Patsy Southgate (1928-1998) was an integral figure of both the 1950s Parisian literary scene and the New York School.
Patti Smith is a poet, performer, visual artist, and author of M Train and the National Book Award-winning memoir Just Kids. She has twelve albums, has had numerous gallery shows, and continues to give concerts of her music and poetry. Her books include Early Work, The Coral Sea, Witt, Babel, Auguries of Innocence, Woolgathering, Land 250, Trois, and many others. In 2022, Smith was awarded the Ruth Lilly Poetry Prize by the Poetry Foundation in recognition of her outstanding lifetime achievement. She lives in New York.
Reviews
Sarrazin's career may have been tragically curtailed, but her legacy is a novel that grateful readers are discovering now, almost 50 years after her death.
The story -- drawn from Sarrazin's own life -- of Anne's escape from prison, subsequent incapacitating ankle break (the book is named for the bone she snaps), and arduous recovery, is so alive with Anne's voice that reading it, one wants simply to remain in her presence, to sit by her bedside as she squirms, frustrated, towards recovery. Anne makes good company.

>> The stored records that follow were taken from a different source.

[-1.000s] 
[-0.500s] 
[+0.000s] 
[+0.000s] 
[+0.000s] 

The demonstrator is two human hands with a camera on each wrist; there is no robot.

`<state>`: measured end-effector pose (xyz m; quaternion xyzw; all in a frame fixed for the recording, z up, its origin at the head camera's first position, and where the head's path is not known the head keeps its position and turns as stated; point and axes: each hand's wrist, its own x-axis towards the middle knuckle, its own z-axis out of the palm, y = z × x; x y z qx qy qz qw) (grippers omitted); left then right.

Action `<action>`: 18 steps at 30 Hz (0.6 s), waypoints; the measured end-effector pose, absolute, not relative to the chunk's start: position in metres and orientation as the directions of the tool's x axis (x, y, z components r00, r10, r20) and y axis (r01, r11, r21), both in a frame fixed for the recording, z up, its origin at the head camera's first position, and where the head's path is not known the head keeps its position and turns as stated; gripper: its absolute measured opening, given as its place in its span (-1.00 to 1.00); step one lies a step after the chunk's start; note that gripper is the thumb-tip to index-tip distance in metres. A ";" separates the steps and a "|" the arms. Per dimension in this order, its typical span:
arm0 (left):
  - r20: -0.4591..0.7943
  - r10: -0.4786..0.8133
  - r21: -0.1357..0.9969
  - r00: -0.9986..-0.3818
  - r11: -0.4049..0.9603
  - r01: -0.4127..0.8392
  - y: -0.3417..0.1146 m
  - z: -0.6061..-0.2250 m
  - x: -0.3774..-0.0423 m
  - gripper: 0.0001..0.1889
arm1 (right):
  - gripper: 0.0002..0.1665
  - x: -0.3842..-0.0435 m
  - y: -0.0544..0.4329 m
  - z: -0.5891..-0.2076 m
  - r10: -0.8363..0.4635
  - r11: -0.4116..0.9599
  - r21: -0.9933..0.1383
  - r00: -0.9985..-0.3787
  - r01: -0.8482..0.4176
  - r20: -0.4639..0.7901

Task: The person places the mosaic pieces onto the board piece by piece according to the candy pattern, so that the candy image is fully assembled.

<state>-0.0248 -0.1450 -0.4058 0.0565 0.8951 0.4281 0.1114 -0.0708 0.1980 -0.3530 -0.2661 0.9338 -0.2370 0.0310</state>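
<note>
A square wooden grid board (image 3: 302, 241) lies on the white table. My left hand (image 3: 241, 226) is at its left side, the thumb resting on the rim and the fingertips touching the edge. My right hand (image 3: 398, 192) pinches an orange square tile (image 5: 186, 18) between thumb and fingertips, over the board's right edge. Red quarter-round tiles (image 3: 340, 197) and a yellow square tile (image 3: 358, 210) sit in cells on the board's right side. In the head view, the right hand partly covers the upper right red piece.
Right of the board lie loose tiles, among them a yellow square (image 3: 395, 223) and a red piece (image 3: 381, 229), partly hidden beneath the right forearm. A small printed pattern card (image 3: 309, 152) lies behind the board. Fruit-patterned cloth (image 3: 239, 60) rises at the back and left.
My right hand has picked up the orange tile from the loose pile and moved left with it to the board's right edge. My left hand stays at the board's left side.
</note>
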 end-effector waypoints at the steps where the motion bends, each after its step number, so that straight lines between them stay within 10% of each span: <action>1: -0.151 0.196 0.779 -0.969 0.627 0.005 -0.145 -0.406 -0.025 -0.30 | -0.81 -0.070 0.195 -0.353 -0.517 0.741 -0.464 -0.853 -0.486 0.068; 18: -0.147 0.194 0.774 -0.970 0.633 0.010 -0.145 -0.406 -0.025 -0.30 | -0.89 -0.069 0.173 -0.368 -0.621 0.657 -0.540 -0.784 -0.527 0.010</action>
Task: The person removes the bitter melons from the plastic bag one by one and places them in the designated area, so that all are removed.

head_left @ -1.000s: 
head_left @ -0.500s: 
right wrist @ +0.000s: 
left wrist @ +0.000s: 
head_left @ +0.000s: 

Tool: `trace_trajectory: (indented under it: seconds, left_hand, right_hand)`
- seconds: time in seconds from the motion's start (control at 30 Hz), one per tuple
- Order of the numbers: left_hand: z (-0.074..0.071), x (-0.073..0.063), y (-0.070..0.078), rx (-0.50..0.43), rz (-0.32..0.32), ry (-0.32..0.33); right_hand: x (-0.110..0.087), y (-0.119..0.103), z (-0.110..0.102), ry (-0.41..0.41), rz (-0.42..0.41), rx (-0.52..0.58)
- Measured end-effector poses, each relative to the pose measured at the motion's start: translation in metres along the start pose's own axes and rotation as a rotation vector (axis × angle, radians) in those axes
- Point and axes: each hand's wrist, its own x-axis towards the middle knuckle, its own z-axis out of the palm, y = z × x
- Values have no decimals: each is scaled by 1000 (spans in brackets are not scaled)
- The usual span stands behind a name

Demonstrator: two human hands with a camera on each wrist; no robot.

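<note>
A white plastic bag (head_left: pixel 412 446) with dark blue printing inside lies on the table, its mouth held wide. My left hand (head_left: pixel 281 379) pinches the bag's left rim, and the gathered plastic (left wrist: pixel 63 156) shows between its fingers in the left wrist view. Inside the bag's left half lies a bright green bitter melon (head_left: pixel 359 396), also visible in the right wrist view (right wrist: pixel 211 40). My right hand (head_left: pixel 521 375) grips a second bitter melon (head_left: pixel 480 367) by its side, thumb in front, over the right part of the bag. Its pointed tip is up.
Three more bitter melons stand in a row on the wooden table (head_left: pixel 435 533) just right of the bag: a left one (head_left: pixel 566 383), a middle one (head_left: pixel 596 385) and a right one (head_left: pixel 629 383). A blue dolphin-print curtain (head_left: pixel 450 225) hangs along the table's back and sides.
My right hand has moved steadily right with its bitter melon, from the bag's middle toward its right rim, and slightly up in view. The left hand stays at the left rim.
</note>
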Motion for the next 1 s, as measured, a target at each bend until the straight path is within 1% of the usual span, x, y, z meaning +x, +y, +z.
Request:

The prose is hard-boiled, funny, sometimes gross, oscillating between indolence and intensity, riddled with ellipses and exclamation points. It is wayward, hard to pin down; it can't be forced to behave. There are associative leaps, synesthetic flights, and characters introduced without preamble or identification. Sarrazin brooked no exposition, no laborious knitting of circumstance to circumstance. One might call her style stream-of-consciousness, but that modernist term fails to account for the impression of Pop hyperreality that communicates itself through her steady drumbeat of allusions.